One example of such a bug:
On a 16-bit machine where int is 16 bits, this expression will result in a negative value:
long x = 30000 + 30000;
Both 30000 literals are int, and since both operands are int, the result will be int. A 16-bit signed int can only contain values up to 32767, so it will overflow. x will get a strange, negative value because of this, rather than 60000 as expected.
The code
long x = 30000u + 30000u;
will however behave as expected.

It is a way to define unsigned literal integer constants.

It is a way of telling the compiler that the constant 1 is meant to be used as an unsigned integer. Some compilers assume that any number without a suffix like 'u' is of int type. To avoid this confusion, it is recommended to use a suffix like 'u' when using a constant as an unsigned integer. Other similar suffixes also exist. For example, for float 'f' is used.

it means "unsigned int", basically it functions like a cast to make sure that numeric constants are converted to the appropriate type at compile-time.

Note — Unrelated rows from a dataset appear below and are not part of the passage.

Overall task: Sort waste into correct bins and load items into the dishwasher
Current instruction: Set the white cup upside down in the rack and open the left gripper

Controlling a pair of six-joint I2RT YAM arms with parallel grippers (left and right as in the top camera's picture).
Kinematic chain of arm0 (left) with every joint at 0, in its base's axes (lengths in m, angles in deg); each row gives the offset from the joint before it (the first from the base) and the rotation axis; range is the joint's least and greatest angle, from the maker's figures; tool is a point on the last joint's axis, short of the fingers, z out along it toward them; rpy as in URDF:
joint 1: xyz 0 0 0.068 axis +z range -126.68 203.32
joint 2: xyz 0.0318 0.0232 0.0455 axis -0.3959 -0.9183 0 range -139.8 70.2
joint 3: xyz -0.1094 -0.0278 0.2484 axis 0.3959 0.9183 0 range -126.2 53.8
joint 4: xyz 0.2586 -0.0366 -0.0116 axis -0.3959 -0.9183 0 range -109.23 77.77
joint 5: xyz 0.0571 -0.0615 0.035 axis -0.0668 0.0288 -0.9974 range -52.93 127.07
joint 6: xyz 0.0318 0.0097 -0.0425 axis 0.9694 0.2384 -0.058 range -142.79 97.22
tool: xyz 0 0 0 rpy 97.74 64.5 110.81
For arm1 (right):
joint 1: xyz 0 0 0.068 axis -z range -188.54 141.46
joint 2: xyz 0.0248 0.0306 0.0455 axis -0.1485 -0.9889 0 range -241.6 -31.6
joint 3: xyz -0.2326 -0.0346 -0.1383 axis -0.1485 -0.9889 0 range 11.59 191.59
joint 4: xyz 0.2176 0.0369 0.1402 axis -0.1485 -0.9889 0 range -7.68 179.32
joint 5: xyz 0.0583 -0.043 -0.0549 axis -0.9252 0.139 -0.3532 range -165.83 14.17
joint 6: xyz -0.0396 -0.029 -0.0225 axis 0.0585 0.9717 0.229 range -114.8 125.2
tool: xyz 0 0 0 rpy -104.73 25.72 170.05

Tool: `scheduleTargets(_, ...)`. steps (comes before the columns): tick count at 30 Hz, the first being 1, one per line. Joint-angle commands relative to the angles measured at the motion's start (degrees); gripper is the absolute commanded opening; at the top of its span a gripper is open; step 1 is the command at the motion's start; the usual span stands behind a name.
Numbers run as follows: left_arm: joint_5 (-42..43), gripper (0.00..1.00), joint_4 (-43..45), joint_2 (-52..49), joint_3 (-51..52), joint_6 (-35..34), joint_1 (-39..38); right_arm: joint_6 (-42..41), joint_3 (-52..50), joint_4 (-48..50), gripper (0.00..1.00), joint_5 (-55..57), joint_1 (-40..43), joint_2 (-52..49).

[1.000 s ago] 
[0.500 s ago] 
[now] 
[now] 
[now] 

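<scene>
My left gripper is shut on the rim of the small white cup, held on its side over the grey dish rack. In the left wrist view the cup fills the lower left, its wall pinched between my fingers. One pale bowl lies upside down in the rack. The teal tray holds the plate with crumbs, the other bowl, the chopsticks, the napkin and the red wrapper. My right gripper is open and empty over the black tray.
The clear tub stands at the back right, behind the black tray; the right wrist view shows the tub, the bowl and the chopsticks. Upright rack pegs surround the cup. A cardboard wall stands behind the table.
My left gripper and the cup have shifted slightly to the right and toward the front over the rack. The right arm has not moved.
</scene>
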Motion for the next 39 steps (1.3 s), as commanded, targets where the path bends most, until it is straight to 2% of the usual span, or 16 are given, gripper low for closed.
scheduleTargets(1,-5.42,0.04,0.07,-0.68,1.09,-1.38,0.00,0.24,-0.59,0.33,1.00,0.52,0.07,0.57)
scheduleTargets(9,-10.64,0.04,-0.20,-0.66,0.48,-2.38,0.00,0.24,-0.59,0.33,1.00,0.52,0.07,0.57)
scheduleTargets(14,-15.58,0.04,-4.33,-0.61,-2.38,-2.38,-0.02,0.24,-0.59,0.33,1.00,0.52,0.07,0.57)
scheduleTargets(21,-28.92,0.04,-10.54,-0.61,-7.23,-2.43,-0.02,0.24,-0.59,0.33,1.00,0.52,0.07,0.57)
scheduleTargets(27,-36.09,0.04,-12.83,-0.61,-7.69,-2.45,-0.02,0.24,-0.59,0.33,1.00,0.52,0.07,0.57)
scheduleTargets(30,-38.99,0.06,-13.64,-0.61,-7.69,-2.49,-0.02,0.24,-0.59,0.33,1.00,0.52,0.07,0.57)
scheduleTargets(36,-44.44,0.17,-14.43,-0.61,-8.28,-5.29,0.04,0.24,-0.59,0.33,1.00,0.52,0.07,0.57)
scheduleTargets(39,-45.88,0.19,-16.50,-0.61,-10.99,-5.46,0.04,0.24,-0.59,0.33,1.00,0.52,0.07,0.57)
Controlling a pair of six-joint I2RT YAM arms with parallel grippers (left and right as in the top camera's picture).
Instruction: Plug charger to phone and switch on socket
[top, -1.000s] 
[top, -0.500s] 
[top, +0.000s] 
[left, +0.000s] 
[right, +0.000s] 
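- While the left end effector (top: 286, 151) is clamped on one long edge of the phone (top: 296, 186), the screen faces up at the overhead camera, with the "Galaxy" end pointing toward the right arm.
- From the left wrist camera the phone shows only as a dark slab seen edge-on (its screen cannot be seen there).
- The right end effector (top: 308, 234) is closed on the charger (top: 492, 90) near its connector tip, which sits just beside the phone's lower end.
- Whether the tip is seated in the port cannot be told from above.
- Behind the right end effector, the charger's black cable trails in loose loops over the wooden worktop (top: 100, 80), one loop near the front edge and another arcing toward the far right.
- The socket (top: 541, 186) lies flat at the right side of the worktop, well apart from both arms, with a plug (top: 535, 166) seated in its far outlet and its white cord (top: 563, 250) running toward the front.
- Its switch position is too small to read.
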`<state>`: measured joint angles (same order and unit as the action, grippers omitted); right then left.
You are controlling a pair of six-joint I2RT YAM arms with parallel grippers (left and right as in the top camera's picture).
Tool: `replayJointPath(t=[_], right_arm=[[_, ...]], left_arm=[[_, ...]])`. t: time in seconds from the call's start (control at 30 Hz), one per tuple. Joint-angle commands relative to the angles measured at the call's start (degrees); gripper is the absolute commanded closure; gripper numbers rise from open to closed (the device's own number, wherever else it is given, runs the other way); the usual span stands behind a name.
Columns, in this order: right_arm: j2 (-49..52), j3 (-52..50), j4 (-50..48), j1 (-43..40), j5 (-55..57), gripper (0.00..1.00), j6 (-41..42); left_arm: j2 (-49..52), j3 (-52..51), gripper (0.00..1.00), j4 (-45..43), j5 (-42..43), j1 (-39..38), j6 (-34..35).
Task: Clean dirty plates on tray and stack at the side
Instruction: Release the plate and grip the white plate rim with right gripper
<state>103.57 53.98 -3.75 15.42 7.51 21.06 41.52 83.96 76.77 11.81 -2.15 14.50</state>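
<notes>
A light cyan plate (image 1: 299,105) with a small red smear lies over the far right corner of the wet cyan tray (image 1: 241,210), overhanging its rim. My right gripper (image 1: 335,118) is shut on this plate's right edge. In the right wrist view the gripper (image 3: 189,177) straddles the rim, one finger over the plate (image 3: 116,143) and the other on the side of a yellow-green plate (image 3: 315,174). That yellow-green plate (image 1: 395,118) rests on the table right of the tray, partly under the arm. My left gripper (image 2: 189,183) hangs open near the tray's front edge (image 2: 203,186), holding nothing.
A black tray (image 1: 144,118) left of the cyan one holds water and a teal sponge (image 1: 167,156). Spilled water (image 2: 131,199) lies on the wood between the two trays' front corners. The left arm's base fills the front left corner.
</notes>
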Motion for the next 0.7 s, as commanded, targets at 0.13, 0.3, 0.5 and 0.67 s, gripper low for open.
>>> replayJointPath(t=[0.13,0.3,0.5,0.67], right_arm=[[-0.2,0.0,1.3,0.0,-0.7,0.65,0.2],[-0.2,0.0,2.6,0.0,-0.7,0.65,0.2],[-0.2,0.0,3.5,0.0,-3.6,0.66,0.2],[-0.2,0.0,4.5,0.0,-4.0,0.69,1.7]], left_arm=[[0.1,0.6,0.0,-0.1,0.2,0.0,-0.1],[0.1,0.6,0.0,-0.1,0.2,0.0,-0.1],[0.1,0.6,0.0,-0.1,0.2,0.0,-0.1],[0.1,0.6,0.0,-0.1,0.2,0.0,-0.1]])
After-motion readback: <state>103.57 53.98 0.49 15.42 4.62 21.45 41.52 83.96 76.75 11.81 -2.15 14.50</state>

A decimal literal in the code (rules for octal and hexadecimal literals are different, see https://en.cppreference.com/w/c/language/integer_constant) has one of the types int, long or long long. From these, the compiler has to choose the smallest type that is large enough to hold the value. Note that the types char, signed char and short are not considered. For example:
0 // this is a zero of type int
32767 // type int
32768 // could be int or long: On systems with 16 bit integers
// the type will be long, because the value does not fit in an int there.
If you add a u suffix to such a number (a capital U will also do), the compiler will instead have to choose the smallest type from unsigned int, unsigned long and unsigned long long. For example:
0u // a zero of type unsigned int
32768u // type unsigned int: always fits into an unsigned int
100000u // unsigned int or unsigned long
The last example can be used to show the difference to a cast:
100000u // always 100000, but may be unsigned int or unsigned long
(unsigned int)100000 // always unsigned int, but not always 100000
// (e.g. if int has only 16 bit)
On a side note: There are situations, where adding a u suffix is the right thing to ensure correctness of computations, as Lundin's answer demonstrates. However, there are also coding guidelines that strictly forbid mixing of signed and unsigned types, even to the extent that the following statement
unsigned int x = 0;
is classified as non-conforming and has to be written as
unsigned int x = 0u;
This can lead to a situation where developers that deal a lot with unsigned values develop the habit of adding u suffixes to literals everywhere. But, be aware that changing signedness can lead to different behavior in various contexts, for example:
(x > 0)
can (depending on the type of x) mean something different than
(x > 0u)
Luckily, the compiler / code checker will typically warn you about suspicious cases. Nevertheless, adding a u suffix should be done with consideration.